***** INFORMATION SUPPLIED *****

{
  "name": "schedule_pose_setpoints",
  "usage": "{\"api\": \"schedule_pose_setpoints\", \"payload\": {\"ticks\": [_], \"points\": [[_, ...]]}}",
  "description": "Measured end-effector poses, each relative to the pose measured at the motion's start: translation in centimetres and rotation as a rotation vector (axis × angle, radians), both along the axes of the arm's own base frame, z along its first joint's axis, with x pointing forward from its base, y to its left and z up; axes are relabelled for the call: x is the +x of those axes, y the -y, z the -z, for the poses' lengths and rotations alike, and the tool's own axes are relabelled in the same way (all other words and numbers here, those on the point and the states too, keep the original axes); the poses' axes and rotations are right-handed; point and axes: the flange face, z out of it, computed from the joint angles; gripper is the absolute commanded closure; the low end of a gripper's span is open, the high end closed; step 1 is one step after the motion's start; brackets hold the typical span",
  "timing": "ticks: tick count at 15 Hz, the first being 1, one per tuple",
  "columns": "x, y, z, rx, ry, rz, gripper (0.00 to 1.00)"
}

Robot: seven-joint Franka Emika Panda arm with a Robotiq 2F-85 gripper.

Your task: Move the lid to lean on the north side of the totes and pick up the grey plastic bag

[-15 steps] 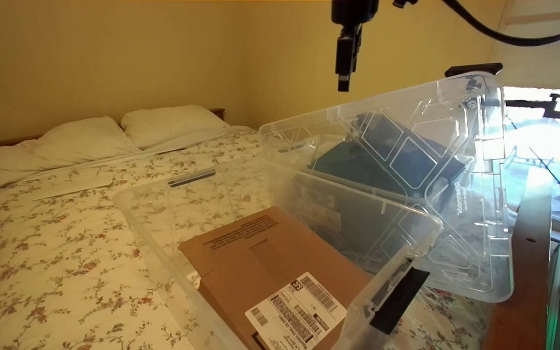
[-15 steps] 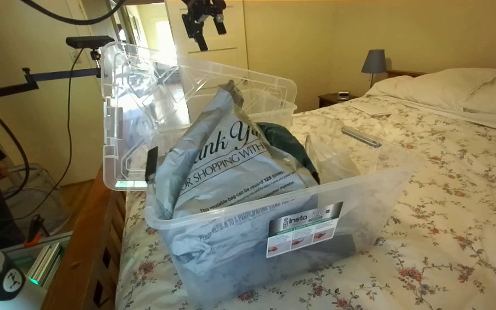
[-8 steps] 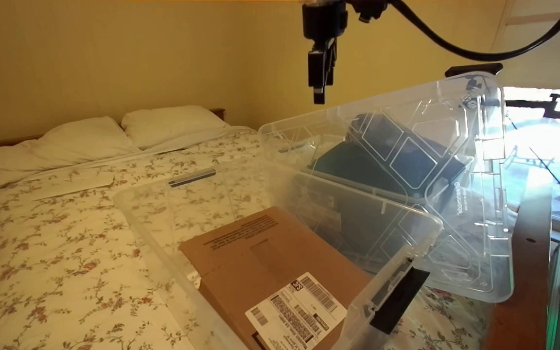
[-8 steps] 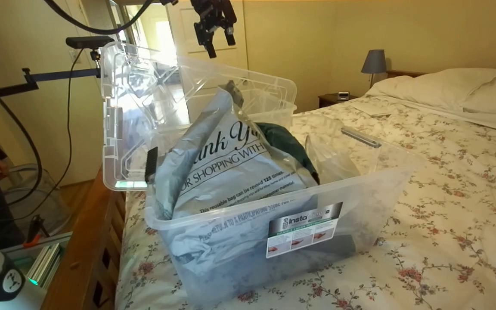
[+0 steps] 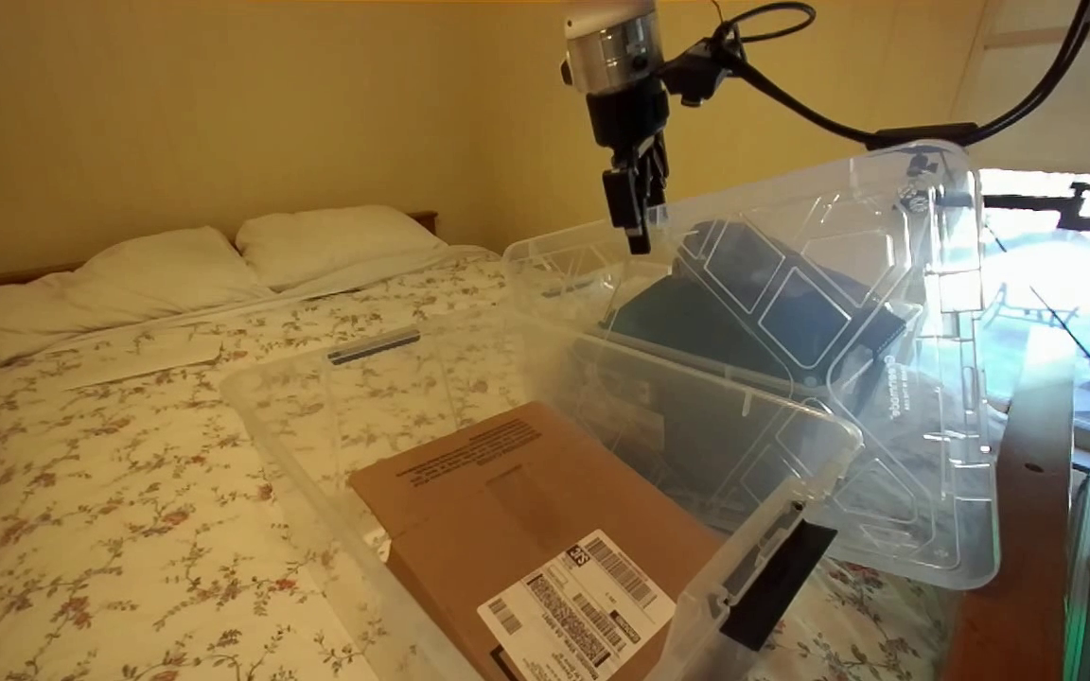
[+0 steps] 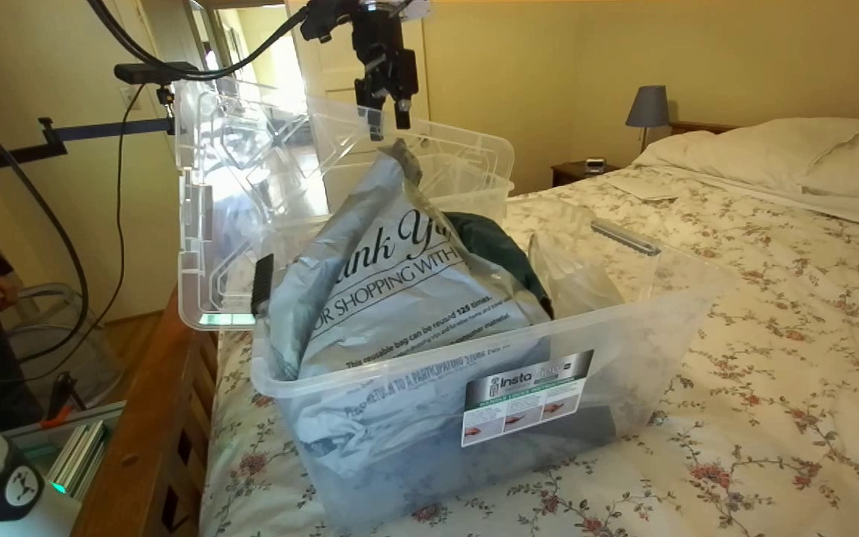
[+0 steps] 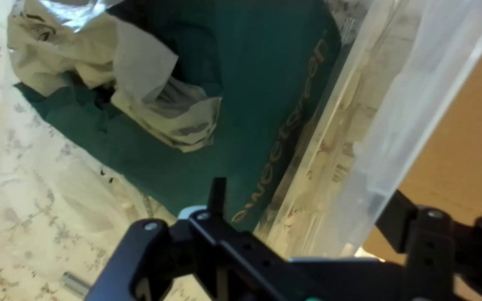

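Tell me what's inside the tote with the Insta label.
Inside that tote, in an exterior view, the grey plastic bag stands peaked, a dark green item partly behind it; what looks like clear plastic lies alongside. Anything beneath them is covered.

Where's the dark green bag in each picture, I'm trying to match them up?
In an exterior view: dark green bag, right of centre, through the transparent lid.
In an exterior view: dark green bag, near centre, partly behind the grey plastic bag.
Wrist view: dark green bag, upper middle.
Shared landmark: flowered bedspread.
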Motion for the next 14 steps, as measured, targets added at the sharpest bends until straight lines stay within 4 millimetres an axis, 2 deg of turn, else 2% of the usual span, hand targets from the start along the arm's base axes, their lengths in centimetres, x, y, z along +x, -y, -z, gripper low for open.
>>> {"api": "schedule_pose_setpoints", "payload": {"ticks": [4, 8, 10, 14], "points": [[-1.0, -1.0, 1.2, 0.057, -0.106, 0.007, 0.75], [-1.4, -1.6, 0.6, 0.095, -0.125, 0.009, 0.98], [-1.4, -1.6, 0.4, 0.105, -0.128, 0.021, 0.95], [-1.2, -1.5, -0.4, 0.11, -0.106, 0.046, 0.95]]}}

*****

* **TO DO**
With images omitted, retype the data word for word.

* **RESPONSE FOR THIS EXERCISE**
{
  "name": "schedule_pose_setpoints",
  "usage": "{\"api\": \"schedule_pose_setpoints\", \"payload\": {\"ticks\": [_], \"points\": [[_, ...]]}}",
  "description": "Measured end-effector poses, each relative to the pose measured at the motion's start: translation in centimetres and rotation as a rotation vector (axis × angle, radians), both along the axes of the arm's own base frame, z along its first joint's axis, with x pointing forward from its base, y to its left and z up; axes are relabelled for the call: x is the +x of those axes, y the -y, z the -z, for the poses' lengths and rotations alike, and the tool's own axes are relabelled in the same way (all other words and numbers here, those on the point and the states too, keep the original axes); the poses' axes and rotations are right-handed; point and axes: the flange face, z out of it, computed from the joint angles; gripper is the absolute commanded closure; the low end of a gripper's span is open, the high end closed; step 1 is one step after the motion's start; brackets hold the typical span",
  "timing": "ticks: tick count at 15 Hz, the first being 1, one per tuple",
  "columns": "x, y, z, rx, ry, rz, gripper (0.00 to 1.00)"
}

Robot: seven-joint Franka Emika Panda arm with a Robotiq 2F-85 gripper.

Your task: Move the lid to lean on the north side of the totes and pick up the grey plastic bag

[-15 steps] 
[-15 steps] 
[-8 steps] 
[-8 steps] 
[+0 steps] 
[+0 steps] 
[+0 steps] 

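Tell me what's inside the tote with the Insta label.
Inside that tote, in an exterior view, the grey plastic bag stands peaked, a dark green item partly behind it; what looks like clear plastic lies alongside. Anything beneath them is covered.

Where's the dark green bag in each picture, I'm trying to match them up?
In an exterior view: dark green bag, right of centre, through the transparent lid.
In an exterior view: dark green bag, near centre, partly behind the grey plastic bag.
Wrist view: dark green bag, upper middle.
Shared landmark: flowered bedspread.
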Motion for the next 14 steps, as measured, targets added at the sharpest bends until straight lines stay within 4 millimetres an axis, 2 deg of turn, else 2% of the usual span, hand targets from the start along the arm's base axes, their lengths in centimetres, x, y, z along +x, -y, -z, gripper low for open.
>>> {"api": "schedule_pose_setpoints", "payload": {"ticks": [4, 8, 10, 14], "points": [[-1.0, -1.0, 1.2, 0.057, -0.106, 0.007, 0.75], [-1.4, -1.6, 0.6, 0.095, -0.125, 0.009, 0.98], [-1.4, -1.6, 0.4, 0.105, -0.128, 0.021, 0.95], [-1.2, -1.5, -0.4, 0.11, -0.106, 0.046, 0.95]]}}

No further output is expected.